Underworld also springs to mind because of its counter-chronological progression: just as its last part (before the present-day Epilogue) is set in the Bronx of Nick Shay’s adolescence, Eric Packer’s final destination is the Hell’s Kitchen neighbourhood where his father grew up, “in loud close company, in railroad flats, and happy as anywhere” (159). Both characters are in search of a missing father. As a child Packer used to go to the movies with his widowed mother: doesn’t this remind you of the touching scene in Underworld in which a very small Matt Shay goes to Loew’s Theatre, looking for his father’s ghost?
Also this. Vija Kinski, Packer’s chief of theory, comes out with a commentary reminiscent of Underworld’s closing and of Sister Edgar’s death: “People will not die. Isn’t this the creed of the new culture? People will be absorbed in streams of information” (104).

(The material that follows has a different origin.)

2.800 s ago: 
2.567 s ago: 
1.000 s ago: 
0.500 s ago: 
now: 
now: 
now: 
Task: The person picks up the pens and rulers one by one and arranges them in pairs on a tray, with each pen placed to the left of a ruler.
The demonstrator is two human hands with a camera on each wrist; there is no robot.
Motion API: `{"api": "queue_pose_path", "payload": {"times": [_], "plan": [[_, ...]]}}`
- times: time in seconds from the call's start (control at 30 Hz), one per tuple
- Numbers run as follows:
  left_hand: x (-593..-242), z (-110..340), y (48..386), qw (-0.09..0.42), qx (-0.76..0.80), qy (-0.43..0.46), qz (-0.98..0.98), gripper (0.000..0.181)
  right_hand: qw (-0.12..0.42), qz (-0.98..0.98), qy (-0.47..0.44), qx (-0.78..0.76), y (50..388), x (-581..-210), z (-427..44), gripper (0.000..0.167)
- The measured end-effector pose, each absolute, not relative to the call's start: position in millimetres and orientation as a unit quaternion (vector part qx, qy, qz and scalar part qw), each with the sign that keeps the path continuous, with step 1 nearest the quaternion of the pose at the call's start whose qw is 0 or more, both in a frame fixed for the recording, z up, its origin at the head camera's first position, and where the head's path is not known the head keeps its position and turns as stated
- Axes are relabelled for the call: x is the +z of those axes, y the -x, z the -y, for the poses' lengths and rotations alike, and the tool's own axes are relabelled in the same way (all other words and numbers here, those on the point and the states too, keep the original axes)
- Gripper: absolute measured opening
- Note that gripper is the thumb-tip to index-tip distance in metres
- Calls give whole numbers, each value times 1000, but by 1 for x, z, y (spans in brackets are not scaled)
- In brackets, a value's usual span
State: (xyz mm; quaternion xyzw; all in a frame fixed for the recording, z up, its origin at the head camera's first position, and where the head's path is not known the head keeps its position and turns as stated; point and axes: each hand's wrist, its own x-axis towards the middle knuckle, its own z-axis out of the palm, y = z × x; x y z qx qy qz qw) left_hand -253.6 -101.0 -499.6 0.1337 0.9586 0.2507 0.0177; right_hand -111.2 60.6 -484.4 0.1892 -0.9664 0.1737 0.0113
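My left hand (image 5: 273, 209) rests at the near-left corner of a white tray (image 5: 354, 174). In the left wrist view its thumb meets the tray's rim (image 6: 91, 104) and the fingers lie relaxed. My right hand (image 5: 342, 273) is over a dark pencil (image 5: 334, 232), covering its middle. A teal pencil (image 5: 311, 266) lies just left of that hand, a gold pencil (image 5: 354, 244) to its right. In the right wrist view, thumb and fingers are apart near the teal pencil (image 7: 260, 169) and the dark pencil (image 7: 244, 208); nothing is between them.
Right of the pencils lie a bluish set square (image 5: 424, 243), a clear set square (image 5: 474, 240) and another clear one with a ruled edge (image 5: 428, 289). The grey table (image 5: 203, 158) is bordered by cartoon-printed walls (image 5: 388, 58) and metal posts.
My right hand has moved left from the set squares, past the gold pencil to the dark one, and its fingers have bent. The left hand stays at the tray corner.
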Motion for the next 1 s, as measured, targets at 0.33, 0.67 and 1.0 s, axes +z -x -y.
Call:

DeLillo’s treatment of the subject is, as always (one of the reasons why I love his work), above all stylistic. For the occasion he sheds the jazz phrasings of Underworld and adopts a hard, economical style. Over the years, his prose has been criticised as ice-cold. Readers who agree will have to acknowledge that in this particular case such prose is the best of tools. Although I’ve never read their work, my bet is that old man Don has outplayed McInerney and Easton Ellis at their own game.
In a novel full of dialogues, there's constant attention to the lexicon of various fields. Finance and technology are obviously related and prominent, but there's more: Torval's (Eric's head of security) coded language is exhilarating. And technical vocabulary overlaps with slang: "Men talked business in tattoo raps, in formally metered chant accompanied by the clang of flatware" (69).
Which brings us to the prominence of music in the novel, particularly hip hop: the sound of NY, and a genre most focused on the spoken word. And it's not just the music itself: Cosmopolis is made up of the same elements that create hip hop, the metropolis, the streets & car horns, the tar & concrete, the skyscrapers & brownstones, the loud, crowded, impossible contact of Jewish diamond cutters and Somali restaurants.
Cosmopolis is dedicated to Paul Auster, who dedicated Leviathan (1992) to DeLillo, a book which in turn bore many similarities to Mao II (1991). Despite the decade elapsed meanwhile, Cosmopolis was perhaps DeLillo’s first chance to reciprocate the favour. Moreover, Cosmopolis is a NY or rather a Manhattan novel, like so many by Auster.
Cosmopolis the film
DeLillo. Cronenberg. Yes.
The film stars Robert “screaming girls” Pattinson as Eric Packer, and the gorgeous Sarah Gadon as Elise Shifrin. The actress has just played Emma Jung in Cronenberg’s most recent A Dangerous Method, besides sporadic appearances in the TV series Murdoch Mysteries (which I guess no one knows about, except for me). The high profile will hopefully give Don’s work a nice boost. I can’t wait to see how Cronenberg rendered some of the crowd scenes in the novel: the anarchist protest, the rave, the funeral, especially the movie shooting (how will that feel, inside the movie?); but I’m curious about the private moments as well: André Petrescu is just one example. The trip cross midtown would in itself be worth watching. I’m more and more convinced this novel will make a great film. I can’t see the point of those who argue otherwise. Clocking in at a round 200 pages, the novel is compact and action-filled, packed with brilliant dialogues and funny characters.